Die Legislative in Form von Bundestag und Bundesrat. Wie konnte es sein, dass trotz jahrelanger Hinweise, CumEx in seiner stärksten Ausprägung bis Ende 2011 möglich war? Tatsächlich erreichte ein „Maulwurf“ im Finanzministerium sogar, dass ein Gesetzesvorschlag der Bankenlobby 2007 vom Bundestag verabschiedet wurde – ein Gesetzesvorschlag der eigentlich dazu gedacht war, das Problem zu beheben (lesen Sie hier mehr über den CumEx-Trojaner). Mit der Folge, dass danach CumEx erst richtig boomte. Doch dass der Vorschlag vom Bankenverband kam, konnte der Finanzausschuss des Bundestags nicht wissen – und winkte den Vorschlag durch. Auch bei der Gesetzgebung 2011 war der Bundestag nicht wirklich informiert, um was es ging. Keine überzeugende Leistung unseres Parlaments.
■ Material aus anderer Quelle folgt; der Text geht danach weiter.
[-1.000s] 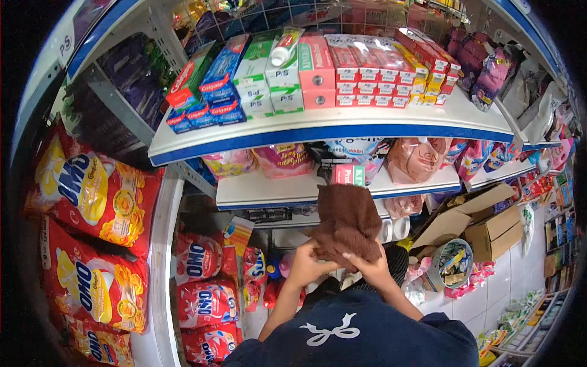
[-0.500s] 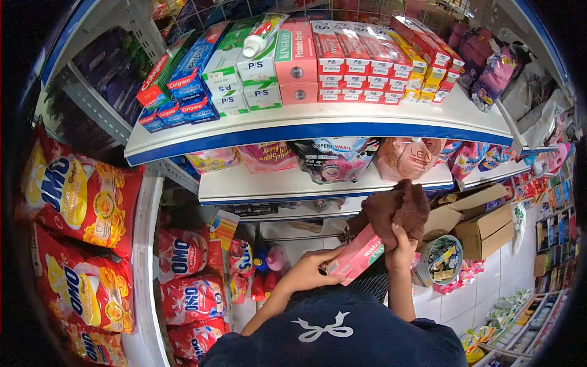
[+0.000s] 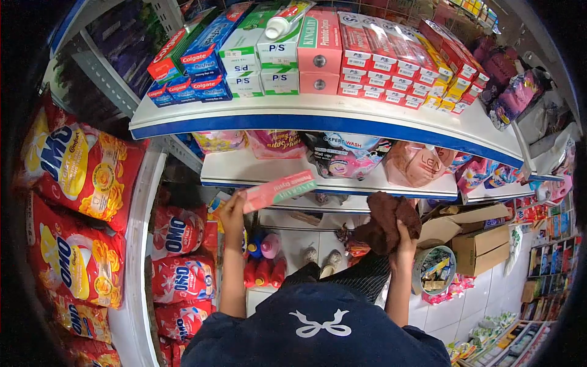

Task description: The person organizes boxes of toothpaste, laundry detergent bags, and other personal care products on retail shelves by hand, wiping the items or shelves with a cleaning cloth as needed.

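My left hand (image 3: 232, 214) grips one end of a pink and green toothpaste box (image 3: 280, 191) marked Kingbaby, held tilted before the middle shelf. Bunched in my right hand (image 3: 405, 238) is a brown cloth (image 3: 386, 221), lower and to the right. On the top shelf (image 3: 318, 120), two matching pink boxes (image 3: 320, 55) are stacked between green-white P/S boxes (image 3: 280, 61) and red P/S boxes (image 3: 376, 58). A toothpaste tube (image 3: 287, 19) with a white cap lies on the green-white boxes.
Colgate boxes (image 3: 205, 58) fill the top shelf's left end. Detergent pouches (image 3: 350, 156) stand one shelf below. Red OMO bags (image 3: 79, 171) line the left side. An open cardboard box (image 3: 483, 244) and a bucket of small packets (image 3: 435, 269) are on the floor at right.
My left hand has moved left and up with the toothpaste box, away from the cloth. The right hand keeps the cloth, slightly lower. The view has shifted a little.
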Available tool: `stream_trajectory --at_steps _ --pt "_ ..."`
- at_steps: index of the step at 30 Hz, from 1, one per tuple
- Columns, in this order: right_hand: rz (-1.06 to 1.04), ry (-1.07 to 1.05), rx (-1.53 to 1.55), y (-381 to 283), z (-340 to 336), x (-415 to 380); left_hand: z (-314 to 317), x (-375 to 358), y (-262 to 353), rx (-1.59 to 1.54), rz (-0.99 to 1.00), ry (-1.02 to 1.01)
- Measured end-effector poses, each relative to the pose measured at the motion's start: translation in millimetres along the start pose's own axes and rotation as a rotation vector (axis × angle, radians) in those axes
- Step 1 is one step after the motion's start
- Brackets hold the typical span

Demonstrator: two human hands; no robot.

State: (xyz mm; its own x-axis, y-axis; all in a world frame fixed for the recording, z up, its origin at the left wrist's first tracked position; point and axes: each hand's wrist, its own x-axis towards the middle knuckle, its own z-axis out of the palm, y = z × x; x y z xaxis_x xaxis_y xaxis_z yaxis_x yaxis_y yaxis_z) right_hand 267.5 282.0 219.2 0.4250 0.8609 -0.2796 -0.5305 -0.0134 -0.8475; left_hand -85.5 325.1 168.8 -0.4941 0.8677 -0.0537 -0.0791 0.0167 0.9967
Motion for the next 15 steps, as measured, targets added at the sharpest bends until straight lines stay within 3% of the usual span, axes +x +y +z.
stream_trajectory --at_steps 2,3,7,10,11,14,15 --pt "-0.022 0.058 -0.026 -3 -9 3 -10 28 -22 0.092 -0.03 0.03" --pt "-0.01 0.006 -0.038 -2 -16 5 -7 34 -21 0.163 0.189 -0.033" --pt "-0.033 0.018 -0.053 1 -24 6 -8 83 -56 0.147 -0.009 -0.035" --pt "-0.027 0.017 -0.063 7 -27 3 2 113 -87 0.251 0.151 0.034" --pt "-0.027 0.004 -0.053 8 -26 2 9 109 -67 0.443 0.004 0.03" --pt "-0.019 0.014 -0.033 8 -25 -1 22 117 -94 0.347 0.398 0.186" --pt "-0.027 0.033 -0.031 14 -33 2 26 100 -68 0.662 0.681 0.256"
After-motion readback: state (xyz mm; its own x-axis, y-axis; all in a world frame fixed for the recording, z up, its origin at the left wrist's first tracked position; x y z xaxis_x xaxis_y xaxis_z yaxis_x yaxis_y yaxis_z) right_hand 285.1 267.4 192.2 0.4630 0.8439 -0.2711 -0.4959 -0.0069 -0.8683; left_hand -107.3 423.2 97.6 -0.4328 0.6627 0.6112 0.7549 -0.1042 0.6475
Dies setzte sich fort im Untersuchungsausschuss. Systematisch wurde von CDU/CSU und SPD das Problem CumEx klein geredet, um ihre Parteifreunde zu schützen, anstatt im Interesse der Steuerzahler die Fehler aufzuarbeiten, die Verantwortlichen zur Rechenschaft zu ziehen und Konsequenzen zu ziehen, damit solche Geschäfte nicht noch einmal vorkommen können. Nur die Opposition aus Linken und Grünen sorgte wirklich für Aufklärung.

Jetzt ist die Judikative am Zug, die richterliche Gewalt. Die Staatsanwaltschaft in Nordrhein-Westfalen hat bislang viel zu wenig Unterstützung bekommen für die Aufklärung dieses gigantischen Kriminalfalls. Wie sollen denn ein paar wenige Juristen hochkomplexe Finanztransaktionen so aufbereiten, dass die Täter bestraft werden können? Hier braucht es genug kompetente Fachleute aus der Justiz und der Finanzverwaltung. Denn jetzt vor Gericht entscheidet sich, ob wir als Gesellschaft „wehrhaft“ sind, eine reiche, eingeweihte Kaste zu bestrafen, die sich auf Kosten der Allgemeinheit bereichert hat.

Es ist höchste Zeit, dass im größten Steuerraub der deutschen Geschichte die ersten Täter zur Verantwortung gezogen werden. Ich hoffe, dass die zentralen Verantwortlichen hinter Gitter landen, denn das ist die einzige Sprache, die diese Menschen verstehen.